DHS Believes Our Reliance on GPS ‘Poses a Risk to National Security’

A 2013 report, newly unearthed under access to information laws, shows how GPS is vulnerable to disruption.
DHS Believes Our Reliance on GPS ‘Poses a Risk to National Security’
Image: Bloomberg/contributor via Getty 

America runs on GPS. A system of satellites in the sky, invented by the government and maintained by the U.S. military, help Americans navigate the planet. But it’s not the only satellite based tracking software on the planet and it’s also shockingly vulnerable. That’s the conclusion of a Department of Homeland Security (DHS) report from 2013 that was recently unearthed via a Freedom of Information Act Request and posted on Government Attic.


“In the short term, the risk to the nation is assessed to be manageable,” DHS said in its report. “However, if not addressed,this threat poses increasing risk to U.S. national, homeland, and economic security over the long term.”

That may sound like a reach, but GPS is so integrated into our lives that we often don’t think about it. Many of the apps on your phone use GPS, for example.

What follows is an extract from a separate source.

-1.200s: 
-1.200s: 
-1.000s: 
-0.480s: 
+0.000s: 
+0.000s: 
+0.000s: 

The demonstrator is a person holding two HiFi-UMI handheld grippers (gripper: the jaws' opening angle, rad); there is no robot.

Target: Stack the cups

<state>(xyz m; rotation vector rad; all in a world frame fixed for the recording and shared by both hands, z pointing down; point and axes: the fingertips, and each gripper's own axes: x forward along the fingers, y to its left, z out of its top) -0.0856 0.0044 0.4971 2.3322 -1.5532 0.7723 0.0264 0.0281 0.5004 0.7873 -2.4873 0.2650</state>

Whether it’s Google Maps helping you navigate a city or Facebook feeding you advertisements based on your surroundings, the global position system is an integral part of our lives and our economy.

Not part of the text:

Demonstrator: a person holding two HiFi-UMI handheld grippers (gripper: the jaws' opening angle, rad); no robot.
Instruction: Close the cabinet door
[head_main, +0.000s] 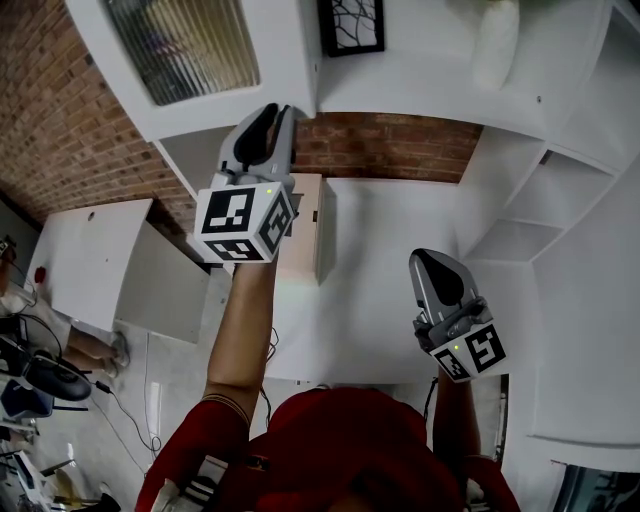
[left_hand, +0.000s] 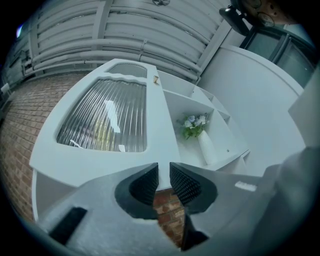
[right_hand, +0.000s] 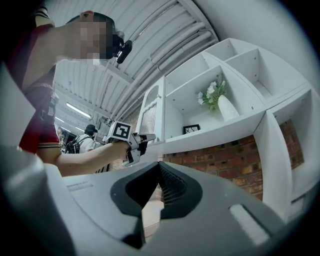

More concerning for national security is the fact that America’s infrastructure runs on GPS. Ships use it to navigate treacherous waters, emergency services use it to cross a busy city as efficiently as possible, and utility companies use it to make sure they don’t dig into gas lines. American society has come to rely on the technology since its early adoption at the turn of the century. 

“Often, these critical dependencies do not become apparent until a GPS disruption occurs,” the report said.

To game out the possible consequences of a disruption, the DHS focused on four critical parts of American infrastructure: communications, emergency services, energy, and transportation systems. The report also detailed all the ways in which American financial systems and the power grid are interlinked with GPS reliant systems. It looked at common disruption scenarios, rated how often they may occur, and studied what the economic and health impacts of such disruption may be. 


The DHS assessment of the vulnerability of GPS is dire. Basically, GPS is too interconnected with too many services and it’s easy to disrupt. The right spoofed signal or jamming attack could disrupt communications and emergency services at a critical time during a disaster and lead to more death and violence. 

“The increasing convergence of critical infrastructure dependency on GPS services with the likelihood that threat actors will exploit their awareness of that dependency presents a growing risk to the United States," the report states.

The report also included historic examples that drove home just how vulnerable GPS is.

In 2001, for example, the GPS systems of research ships were jammed in Northern California’s Moss Landing Harbor. The jamming was so persistent that it blocked GPS signals a mile out to sea and one ship had to navigate to harbor in heavy fog using radar systems. The culprit was two VHF/UHF television antennas. Even when the TVs weren’t powered up, the antennas put out enough of a signal to jam GPS in the area.

Accidents happen and odd interference from nearby radio equipment or odd weather events is a frequent cause of GPS disruption, but America’s military rivals are increasingly perfecting the art of jamming the system. North Korea in particular, makes a show of jamming GPS signals in South Korea every few years. According to the report, North Korea began targeted GPS jamming of targets in South Korea in 2010. 

The problem has only gotten worse in recent years. “The GPS jamming by DPRK (North Korea) is an act of provocation that poses a threat to the security of the Republic of Korea and undermines the safety of civil transportation, including aircraft and vessels,” South Korean U.N. Ambassador Oh Joon said in a letter to the U.N. after a month-long North Korean GPS jamming campaign in 2016. In 2007, the Navy accidently disrupted GPS signals for hundreds of people during a training exercise. In 2013, a man used an illegal device to jam the GPS signals at the Newark International Airport

“As a national asset, GPS is expected to be available for the foreseeable future,” the report concluded. The U.S. military is working on tech that blocks attacks as well as alternative systems that are less vulnerable, but the mass adoption and ubiquity of GPS will leave various parts of American infrastructure vulnerable ...for the foreseeable future.”